Whatever you say. ##u=\sqrt{2gh}##
But I don't think this is right. I have not read about conservation of momentum. I believe it says Total Momentum before and after the collision is constant. What do you say?
 
  • #11
rudransh verma said:
##u=\sqrt{2gh}##
That formula is only valid if ALL is the moving object's kinetic energy is converted to potential energy at the highest point (height h). It can be derived from ##\frac 1 2 mu^2 = mgh##.

But in the current problem, some of the moving object's kinetic energy is transferred to another object. So the above formula is not useful here.

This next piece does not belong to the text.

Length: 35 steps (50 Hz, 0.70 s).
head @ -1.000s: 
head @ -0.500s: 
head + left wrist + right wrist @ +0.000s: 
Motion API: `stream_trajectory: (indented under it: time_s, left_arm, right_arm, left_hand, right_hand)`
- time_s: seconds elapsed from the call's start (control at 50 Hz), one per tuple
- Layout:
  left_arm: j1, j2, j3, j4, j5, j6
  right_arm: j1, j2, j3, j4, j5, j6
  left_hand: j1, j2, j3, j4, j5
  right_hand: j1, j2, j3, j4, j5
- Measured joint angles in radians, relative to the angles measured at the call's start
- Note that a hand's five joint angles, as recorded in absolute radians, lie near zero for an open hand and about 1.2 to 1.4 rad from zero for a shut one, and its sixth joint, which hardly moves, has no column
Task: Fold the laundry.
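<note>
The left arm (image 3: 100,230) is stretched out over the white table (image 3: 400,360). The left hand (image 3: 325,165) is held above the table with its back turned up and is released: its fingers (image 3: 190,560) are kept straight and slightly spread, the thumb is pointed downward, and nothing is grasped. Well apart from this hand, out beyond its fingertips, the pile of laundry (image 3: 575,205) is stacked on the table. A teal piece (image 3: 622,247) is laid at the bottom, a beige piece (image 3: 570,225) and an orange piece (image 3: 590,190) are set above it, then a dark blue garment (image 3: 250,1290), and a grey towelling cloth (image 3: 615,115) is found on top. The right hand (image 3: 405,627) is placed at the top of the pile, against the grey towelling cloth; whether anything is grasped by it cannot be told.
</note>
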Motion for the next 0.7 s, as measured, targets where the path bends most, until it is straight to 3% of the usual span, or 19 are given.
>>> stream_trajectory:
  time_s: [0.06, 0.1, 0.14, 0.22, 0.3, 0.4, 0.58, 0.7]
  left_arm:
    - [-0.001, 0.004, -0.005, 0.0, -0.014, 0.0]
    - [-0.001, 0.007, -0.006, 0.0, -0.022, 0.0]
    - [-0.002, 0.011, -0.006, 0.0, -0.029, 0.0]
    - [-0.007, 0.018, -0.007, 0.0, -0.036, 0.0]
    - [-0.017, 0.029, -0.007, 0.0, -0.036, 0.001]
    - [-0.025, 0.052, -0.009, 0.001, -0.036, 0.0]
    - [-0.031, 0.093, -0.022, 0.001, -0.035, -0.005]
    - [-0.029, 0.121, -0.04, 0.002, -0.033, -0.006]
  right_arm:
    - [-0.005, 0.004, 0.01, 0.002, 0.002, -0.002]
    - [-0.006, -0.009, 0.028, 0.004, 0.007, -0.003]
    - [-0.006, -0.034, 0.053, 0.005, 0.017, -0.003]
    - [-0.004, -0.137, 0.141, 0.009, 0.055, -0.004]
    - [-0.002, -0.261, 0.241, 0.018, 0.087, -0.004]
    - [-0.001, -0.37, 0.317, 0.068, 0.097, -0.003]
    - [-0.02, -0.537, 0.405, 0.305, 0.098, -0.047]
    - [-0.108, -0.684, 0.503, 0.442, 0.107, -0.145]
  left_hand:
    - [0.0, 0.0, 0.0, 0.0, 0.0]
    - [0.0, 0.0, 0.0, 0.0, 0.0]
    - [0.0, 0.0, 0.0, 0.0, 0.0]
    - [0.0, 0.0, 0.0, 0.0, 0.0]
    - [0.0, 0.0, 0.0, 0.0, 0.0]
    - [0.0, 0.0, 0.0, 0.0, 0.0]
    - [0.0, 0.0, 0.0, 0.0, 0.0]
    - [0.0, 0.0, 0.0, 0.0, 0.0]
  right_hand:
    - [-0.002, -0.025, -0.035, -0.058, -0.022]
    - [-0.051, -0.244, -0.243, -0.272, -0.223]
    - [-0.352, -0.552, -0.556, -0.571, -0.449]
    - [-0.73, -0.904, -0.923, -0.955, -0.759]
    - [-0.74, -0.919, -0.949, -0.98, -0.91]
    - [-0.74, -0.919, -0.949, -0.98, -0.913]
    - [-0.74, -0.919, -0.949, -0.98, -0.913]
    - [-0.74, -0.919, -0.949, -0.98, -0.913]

Don’t use a formula unless you understand the context in which it is valid.

rudransh verma said:
I have not read about conservation of momentum. I believe it says Total Momentum before and after the collision is constant.
That's right.

Let’s assume the question is as described in Post #4.

This is what happens:

When the moving block (initial velocity u) and stationary wedge meet, the block will slide up the wedge and also the wedge will accelerate.

For some value of u, the block will just reach the top of the wedge. At this instant, the block and wedge will have the have same velocity, say v.

Here is an outline of what you must do.

Using the conservation of momentum. calculate v in terms of u, m and ##\alpha##.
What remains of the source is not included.